# Problem details:
Your response should be every line from the entries that includes the string "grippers".

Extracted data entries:

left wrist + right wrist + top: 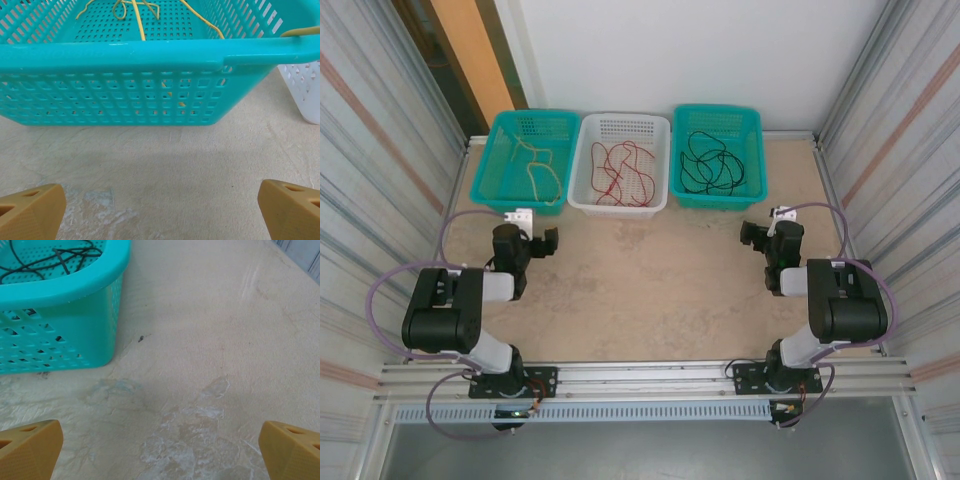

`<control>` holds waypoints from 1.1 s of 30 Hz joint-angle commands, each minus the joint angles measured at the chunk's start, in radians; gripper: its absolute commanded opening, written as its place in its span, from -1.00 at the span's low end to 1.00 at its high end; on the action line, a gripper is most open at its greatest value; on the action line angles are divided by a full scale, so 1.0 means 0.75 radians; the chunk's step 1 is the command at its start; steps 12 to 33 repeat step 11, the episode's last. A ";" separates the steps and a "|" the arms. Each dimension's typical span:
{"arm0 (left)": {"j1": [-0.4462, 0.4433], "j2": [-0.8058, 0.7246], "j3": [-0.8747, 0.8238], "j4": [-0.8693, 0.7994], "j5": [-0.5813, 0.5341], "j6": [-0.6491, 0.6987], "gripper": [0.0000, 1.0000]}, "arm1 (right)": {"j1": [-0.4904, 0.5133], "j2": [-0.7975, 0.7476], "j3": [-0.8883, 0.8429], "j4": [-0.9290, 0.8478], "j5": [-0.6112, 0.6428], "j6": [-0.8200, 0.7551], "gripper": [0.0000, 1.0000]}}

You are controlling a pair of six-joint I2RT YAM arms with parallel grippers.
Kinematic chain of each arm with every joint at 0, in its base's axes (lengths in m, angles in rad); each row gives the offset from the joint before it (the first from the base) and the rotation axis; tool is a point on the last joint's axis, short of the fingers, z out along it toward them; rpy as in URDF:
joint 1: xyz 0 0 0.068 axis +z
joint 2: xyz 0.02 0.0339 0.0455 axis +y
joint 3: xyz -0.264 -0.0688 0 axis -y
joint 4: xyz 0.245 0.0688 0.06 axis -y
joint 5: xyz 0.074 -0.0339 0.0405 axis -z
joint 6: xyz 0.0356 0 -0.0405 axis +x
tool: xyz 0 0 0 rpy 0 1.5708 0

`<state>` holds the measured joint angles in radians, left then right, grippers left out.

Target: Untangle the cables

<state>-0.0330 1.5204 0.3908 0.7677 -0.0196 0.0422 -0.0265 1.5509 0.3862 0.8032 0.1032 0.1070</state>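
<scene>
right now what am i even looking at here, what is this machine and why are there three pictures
It is a pair of small robot arms bolted at the near edge of a table. The overhead picture comes from a fixed camera above and behind them. The other two come from cameras on the wrists, so the tan fingers at the bottom corners are each arm's own.

At the far edge stand three baskets in a row. The left teal basket holds a pale yellow cable, the white basket a red cable, and the right teal basket a black cable. The cables lie in loose loops, each in its own basket.

The left hand and the right hand are both open, holding nothing, above the bare table just short of the baskets.
</scene>
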 commanded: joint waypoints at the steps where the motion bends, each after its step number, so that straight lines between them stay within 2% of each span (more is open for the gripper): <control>1: -0.004 -0.013 0.025 0.036 -0.013 0.032 0.98 | 0.001 -0.013 0.017 0.020 -0.015 -0.006 0.98; 6: -0.004 -0.011 0.025 0.036 -0.013 0.032 0.97 | -0.024 0.006 0.056 -0.038 -0.076 0.003 0.98; 33: -0.003 -0.013 0.027 0.032 -0.009 0.032 0.97 | -0.012 -0.016 0.019 0.010 -0.066 -0.010 0.98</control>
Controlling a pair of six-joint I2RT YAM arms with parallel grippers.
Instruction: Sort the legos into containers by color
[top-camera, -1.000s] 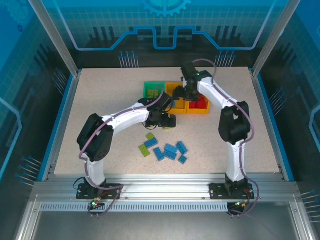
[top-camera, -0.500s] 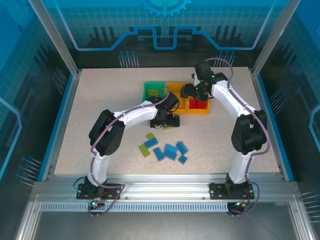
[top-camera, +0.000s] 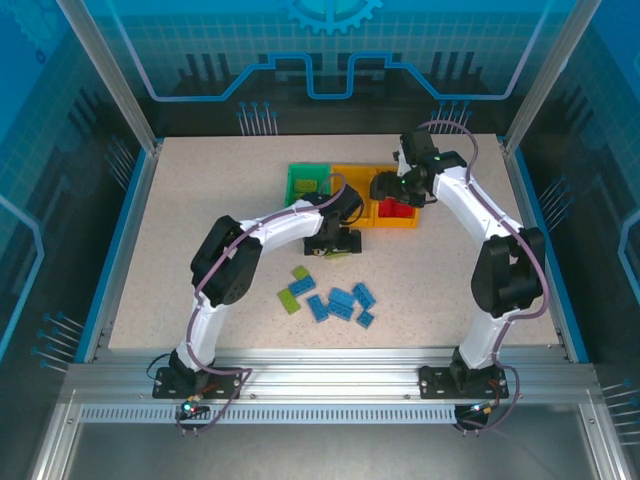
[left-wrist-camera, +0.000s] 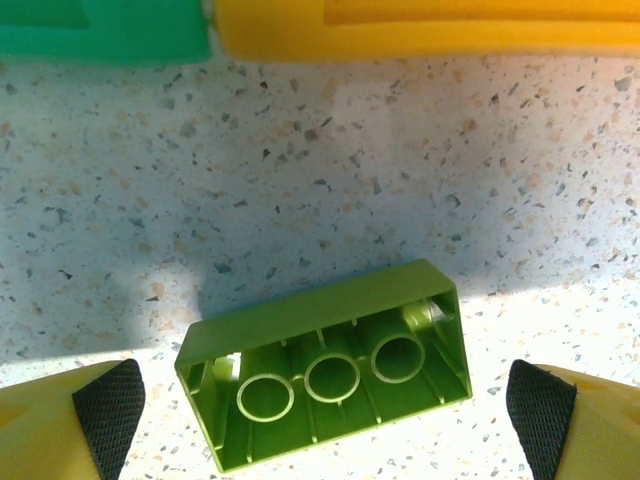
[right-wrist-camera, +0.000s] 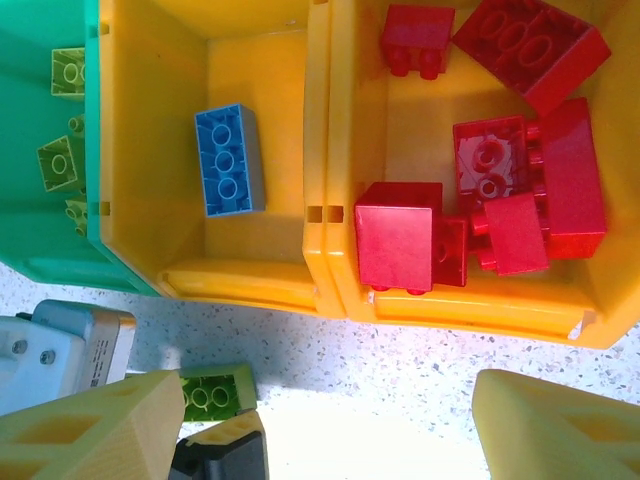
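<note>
Two claws work beside the bins. The left gripper (left-wrist-camera: 322, 418) stands wide open with its pads (left-wrist-camera: 108, 410) on either side of an upturned lime green brick (left-wrist-camera: 325, 365), which lies on the table (left-wrist-camera: 300, 180) just near of the green bin (left-wrist-camera: 100, 25), untouched. The right gripper (right-wrist-camera: 320, 440) hangs over the bins' near edge, jaws wide and empty, above a blue brick (right-wrist-camera: 228, 160) in the middle bin (right-wrist-camera: 160, 120) and red bricks (right-wrist-camera: 500, 190) in the right bin (right-wrist-camera: 480, 305).

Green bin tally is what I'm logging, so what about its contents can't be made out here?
- Right wrist view: the green bin is cut off by the left edge, so lime bricks may be missed.
- Top view: the left arm overlaps its near edge; bricks inside are too small to count.
</note>
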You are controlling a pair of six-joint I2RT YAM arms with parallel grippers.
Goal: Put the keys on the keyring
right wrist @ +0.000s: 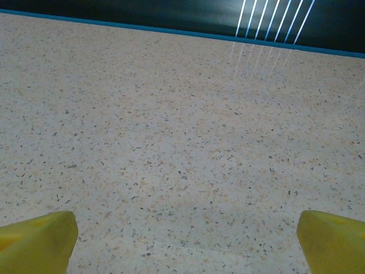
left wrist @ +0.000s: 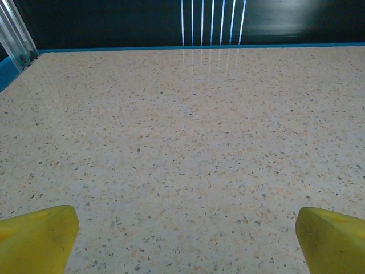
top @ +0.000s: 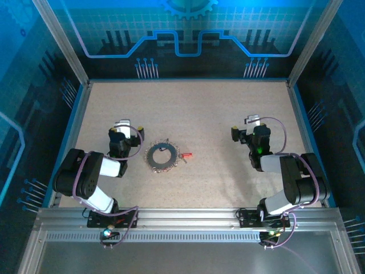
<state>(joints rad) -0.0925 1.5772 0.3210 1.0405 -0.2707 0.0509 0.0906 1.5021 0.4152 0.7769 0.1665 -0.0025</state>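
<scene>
The keyring (top: pixel 163 156), a dark round ring fringed with small silvery pieces, lies flat on the speckled table left of centre. A tiny key (top: pixel 186 154) with a red head lies just to its right, close to the fringe. My left gripper (top: pixel 122 127) stands a little left of the ring, open, pointing toward the far wall. Far to the right, my right gripper (top: pixel 253 121) is open too. In each wrist view, yellow fingertips (left wrist: pixel 37 237) (right wrist: pixel 37 240) stand wide apart at the bottom corners with bare table between them.
A blue-edged wall (top: pixel 188 80) closes the table at the back, with aluminium posts (top: pixel 60 40) at the corners. Side rails (top: pixel 73 123) run along both flanks. The arm bases sit on a metal rail (top: pixel 188 220) at the near edge.
</scene>
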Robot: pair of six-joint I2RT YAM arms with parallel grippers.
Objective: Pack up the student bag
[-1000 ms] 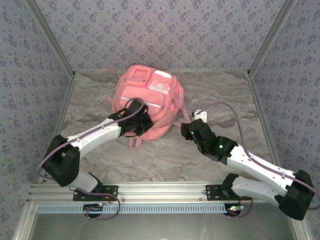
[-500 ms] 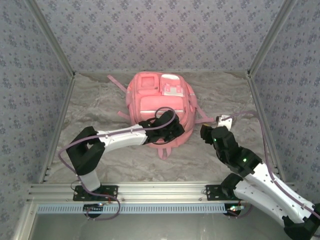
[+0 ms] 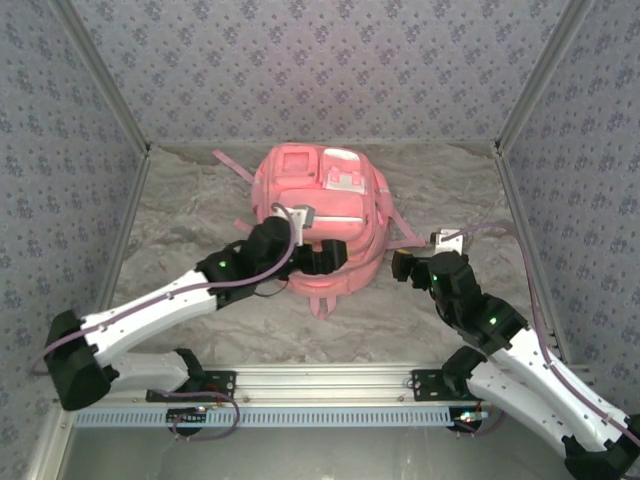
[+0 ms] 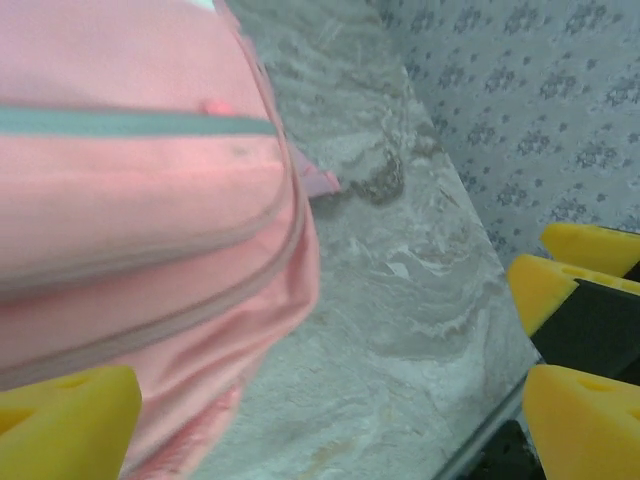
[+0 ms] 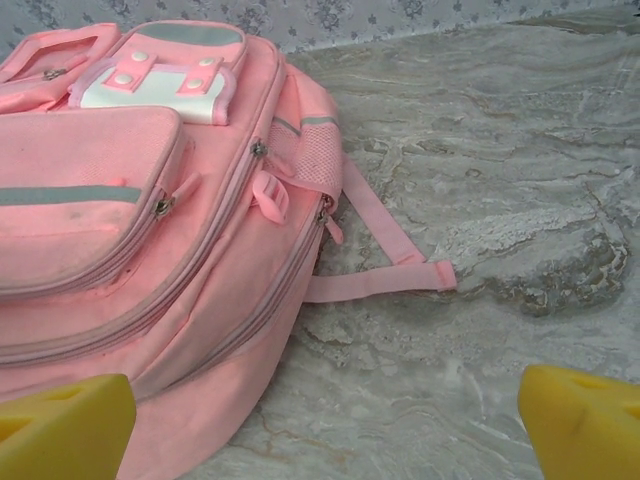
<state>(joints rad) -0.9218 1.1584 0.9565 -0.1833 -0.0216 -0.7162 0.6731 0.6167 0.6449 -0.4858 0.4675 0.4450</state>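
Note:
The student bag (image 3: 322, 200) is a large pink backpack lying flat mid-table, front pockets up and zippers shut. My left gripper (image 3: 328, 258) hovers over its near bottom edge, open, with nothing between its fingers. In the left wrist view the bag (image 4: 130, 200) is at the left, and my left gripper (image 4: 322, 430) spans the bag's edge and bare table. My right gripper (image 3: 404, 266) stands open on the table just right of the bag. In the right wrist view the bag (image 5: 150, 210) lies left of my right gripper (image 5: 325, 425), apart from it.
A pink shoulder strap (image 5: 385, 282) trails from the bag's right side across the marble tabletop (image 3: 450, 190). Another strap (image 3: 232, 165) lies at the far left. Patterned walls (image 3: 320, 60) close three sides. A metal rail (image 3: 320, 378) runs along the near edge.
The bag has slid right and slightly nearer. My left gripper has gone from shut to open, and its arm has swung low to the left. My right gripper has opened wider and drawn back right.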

# Response area:
You are controlling a pair of six-joint I2RT YAM arms with parallel grippers.
`<state>` holds the measured joint angles in radians, left then right, grippers left out.
Controlling a pair of six-joint I2RT YAM arms with parallel grippers.
You are controlling a pair of six-joint I2RT YAM arms with parallel grippers.
Robot: pair of six-joint I2RT YAM arms with parallel grippers.

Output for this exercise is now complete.